Section 5 of Article I of the Bylaws of the Corporation (the “Bylaws”), is hereby amended and restated in its entirety as follows:

 

5. Quorum; Adjournments; Postponement. The holders of stock representing one-third (33.33%) of the voting power of all shares of stock issued and outstanding and entitled to vote, present in person or represented by proxy, shall be requisite for and shall constitute a quorum of all meetings of the stockholders, except as otherwise provided by law, by the Certificate of Incorporation or by these By-laws. In the absence of a quorum, holders of stock representing a majority of the voting power of all shares present in person or represented by proxy at the meeting, or the Chairman of the meeting, may adjourn any meeting of stockholders, annual or special, from time to time, to reconvene at the same or some other place, until a quorum shall be present or represented. Notice need not be given of any such adjourned meeting if the time and place thereof are announced at the meeting at which the adjournment is taken.
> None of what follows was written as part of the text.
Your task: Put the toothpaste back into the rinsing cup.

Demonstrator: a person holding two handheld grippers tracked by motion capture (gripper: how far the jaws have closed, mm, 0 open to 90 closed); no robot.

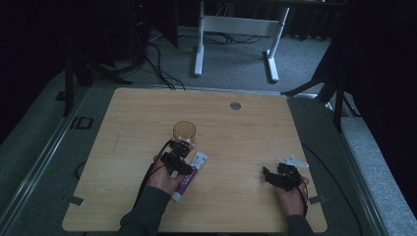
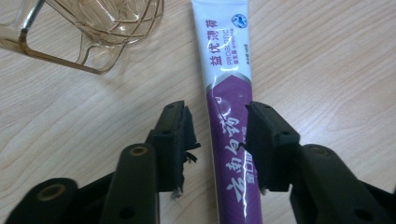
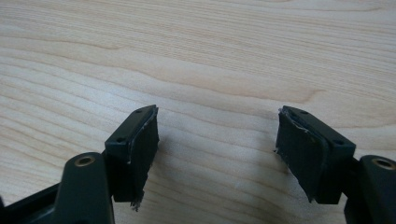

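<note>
High view dim — gripper views bright, sharp.

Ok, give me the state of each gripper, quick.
Left gripper: open, jaws either side of the toothpaste tube, not clamped.
Right gripper: open, holding nothing, over the table.

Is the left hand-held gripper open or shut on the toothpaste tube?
Open: the left hand-held gripper straddles the tube, with a gap at one jaw.

Two forearms enter from the bottom edge. The left gripper (image 1: 180, 154), held in the left hand (image 1: 166, 181), has jaws parted. The right gripper (image 1: 269, 176), in the right hand (image 1: 291, 194), gapes wide.
</note>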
Furthermore, after the meeting has been duly organized, the Chairman of the meeting may adjourn any meeting of stockholders, annual or special, from time to time, to reconvene at the same or some other place, and notice need not be given of any such adjourned meeting if the time and place, if any, thereof and the means of remote communications, if any, by which stockholders and proxyholders may be deemed to be present in person and vote at such adjourned meeting are announced at the meeting at which the adjournment is taken; provided, however, that if the adjournment is for more than thirty (30) days, or if after the adjournment a new record date is fixed for the adjourned meeting, a notice of the adjourned meeting shall be given to each stockholder of record entitled to vote at the meeting. At the adjourned meeting the Corporation may transact any business which might have been transacted at the original meeting. Any previously scheduled meeting of stockholders may be postponed by the Board of Directors prior to the date previously scheduled for such meeting and the Corporation shall publicly announce such postponement.”